◆ **What is expected**
Filter the records below down to lines containing "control".

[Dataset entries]
● ● ● ● ●

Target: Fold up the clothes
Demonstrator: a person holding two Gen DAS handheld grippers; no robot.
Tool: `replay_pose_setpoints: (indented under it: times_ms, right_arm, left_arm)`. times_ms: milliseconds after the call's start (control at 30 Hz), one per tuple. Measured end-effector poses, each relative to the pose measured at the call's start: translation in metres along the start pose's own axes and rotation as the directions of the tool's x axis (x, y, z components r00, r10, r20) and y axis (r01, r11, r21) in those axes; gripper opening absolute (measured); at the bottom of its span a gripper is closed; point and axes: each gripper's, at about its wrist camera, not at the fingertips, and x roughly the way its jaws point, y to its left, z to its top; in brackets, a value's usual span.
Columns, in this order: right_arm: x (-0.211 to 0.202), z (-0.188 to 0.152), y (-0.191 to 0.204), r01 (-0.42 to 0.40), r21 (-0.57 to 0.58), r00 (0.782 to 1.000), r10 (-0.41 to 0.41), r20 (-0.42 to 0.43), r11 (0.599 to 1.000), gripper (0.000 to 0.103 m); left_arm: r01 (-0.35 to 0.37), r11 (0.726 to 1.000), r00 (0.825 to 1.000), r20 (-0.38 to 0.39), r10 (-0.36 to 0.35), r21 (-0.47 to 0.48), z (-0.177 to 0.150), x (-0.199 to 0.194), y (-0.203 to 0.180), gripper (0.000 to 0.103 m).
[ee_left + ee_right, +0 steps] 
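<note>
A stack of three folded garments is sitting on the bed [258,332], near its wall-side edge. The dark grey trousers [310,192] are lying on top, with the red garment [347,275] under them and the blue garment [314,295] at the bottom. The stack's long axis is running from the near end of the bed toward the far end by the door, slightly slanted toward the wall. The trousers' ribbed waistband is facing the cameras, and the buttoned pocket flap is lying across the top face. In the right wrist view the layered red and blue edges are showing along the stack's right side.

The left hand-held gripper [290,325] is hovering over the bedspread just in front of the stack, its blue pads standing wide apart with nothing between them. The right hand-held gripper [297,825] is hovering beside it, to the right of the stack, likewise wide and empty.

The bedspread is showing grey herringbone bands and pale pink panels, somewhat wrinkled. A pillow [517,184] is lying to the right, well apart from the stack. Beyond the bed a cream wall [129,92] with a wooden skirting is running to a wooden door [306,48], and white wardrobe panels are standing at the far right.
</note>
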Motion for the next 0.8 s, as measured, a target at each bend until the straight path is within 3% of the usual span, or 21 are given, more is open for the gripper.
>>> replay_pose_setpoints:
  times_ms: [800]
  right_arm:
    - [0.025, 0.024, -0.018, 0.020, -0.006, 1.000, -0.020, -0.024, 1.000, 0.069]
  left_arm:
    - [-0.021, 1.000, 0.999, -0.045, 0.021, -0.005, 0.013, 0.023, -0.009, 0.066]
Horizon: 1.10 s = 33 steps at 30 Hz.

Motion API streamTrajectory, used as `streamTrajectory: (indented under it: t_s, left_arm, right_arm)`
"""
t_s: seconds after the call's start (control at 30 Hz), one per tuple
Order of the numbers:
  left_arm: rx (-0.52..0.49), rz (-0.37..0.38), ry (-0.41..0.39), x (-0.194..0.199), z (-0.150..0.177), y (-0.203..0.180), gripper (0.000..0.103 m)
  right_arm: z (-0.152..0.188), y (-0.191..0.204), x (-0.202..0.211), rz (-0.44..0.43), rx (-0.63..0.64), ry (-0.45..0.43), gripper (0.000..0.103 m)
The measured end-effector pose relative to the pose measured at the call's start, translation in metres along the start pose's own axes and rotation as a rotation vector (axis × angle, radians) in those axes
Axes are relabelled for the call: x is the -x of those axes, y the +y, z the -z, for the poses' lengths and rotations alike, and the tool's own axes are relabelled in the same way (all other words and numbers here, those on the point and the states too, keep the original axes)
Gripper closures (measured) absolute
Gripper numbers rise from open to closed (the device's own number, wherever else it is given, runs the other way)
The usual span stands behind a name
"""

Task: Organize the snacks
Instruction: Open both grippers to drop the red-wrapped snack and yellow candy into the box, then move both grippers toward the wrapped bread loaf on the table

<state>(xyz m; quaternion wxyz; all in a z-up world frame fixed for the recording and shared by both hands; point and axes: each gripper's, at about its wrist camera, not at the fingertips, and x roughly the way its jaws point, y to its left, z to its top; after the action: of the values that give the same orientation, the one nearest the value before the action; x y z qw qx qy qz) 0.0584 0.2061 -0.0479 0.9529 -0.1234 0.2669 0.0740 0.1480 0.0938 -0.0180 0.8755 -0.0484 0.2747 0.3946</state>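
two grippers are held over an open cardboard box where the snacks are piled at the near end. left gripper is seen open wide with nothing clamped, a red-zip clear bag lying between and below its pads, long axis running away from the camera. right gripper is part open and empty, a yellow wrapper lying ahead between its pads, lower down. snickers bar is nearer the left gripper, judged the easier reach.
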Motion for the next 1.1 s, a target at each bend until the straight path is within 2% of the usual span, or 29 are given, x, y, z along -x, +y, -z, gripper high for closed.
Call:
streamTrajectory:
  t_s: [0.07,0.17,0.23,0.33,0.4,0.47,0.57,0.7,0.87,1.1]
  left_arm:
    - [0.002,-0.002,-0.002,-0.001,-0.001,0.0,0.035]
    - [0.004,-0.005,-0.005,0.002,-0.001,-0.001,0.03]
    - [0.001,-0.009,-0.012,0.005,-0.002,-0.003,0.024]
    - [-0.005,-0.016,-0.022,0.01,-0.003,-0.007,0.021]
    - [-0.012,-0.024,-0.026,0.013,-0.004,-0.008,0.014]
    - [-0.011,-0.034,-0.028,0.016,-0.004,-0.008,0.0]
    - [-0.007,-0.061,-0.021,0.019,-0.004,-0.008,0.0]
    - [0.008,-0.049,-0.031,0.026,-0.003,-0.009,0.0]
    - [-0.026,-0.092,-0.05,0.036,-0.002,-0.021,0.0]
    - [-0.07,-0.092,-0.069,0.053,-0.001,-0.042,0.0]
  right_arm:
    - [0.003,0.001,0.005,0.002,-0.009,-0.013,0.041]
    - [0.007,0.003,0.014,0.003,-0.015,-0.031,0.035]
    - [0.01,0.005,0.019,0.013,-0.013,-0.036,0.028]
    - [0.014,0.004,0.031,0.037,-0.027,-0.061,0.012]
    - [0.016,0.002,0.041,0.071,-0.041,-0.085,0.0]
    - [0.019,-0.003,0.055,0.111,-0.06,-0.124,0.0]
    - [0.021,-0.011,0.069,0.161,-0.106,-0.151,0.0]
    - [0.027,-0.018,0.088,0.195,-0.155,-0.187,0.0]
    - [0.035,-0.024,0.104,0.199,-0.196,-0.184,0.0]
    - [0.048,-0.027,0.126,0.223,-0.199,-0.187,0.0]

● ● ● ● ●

◆ **Answer**
Tool: `replay_pose_setpoints: (indented under it: times_ms, right_arm, left_arm)`. times_ms: milliseconds after the call's start (control at 30 Hz), one per tuple. Measured end-effector poses, each relative to the pose measured at the call's start: translation in metres along the start pose's own axes and rotation as the directions of the tool's x axis (x, y, z components r00, r10, r20) and y axis (r01, r11, r21) in those axes; gripper opening absolute (measured); at the bottom of its span a gripper is closed; point and axes: each gripper's, at about its wrist camera, not at the fingertips, and x roughly the way its jaws point, y to its left, z to its top; in brackets, a value's usual span.
t_s: seconds after the call's start (control at 30 Hz), one per tuple

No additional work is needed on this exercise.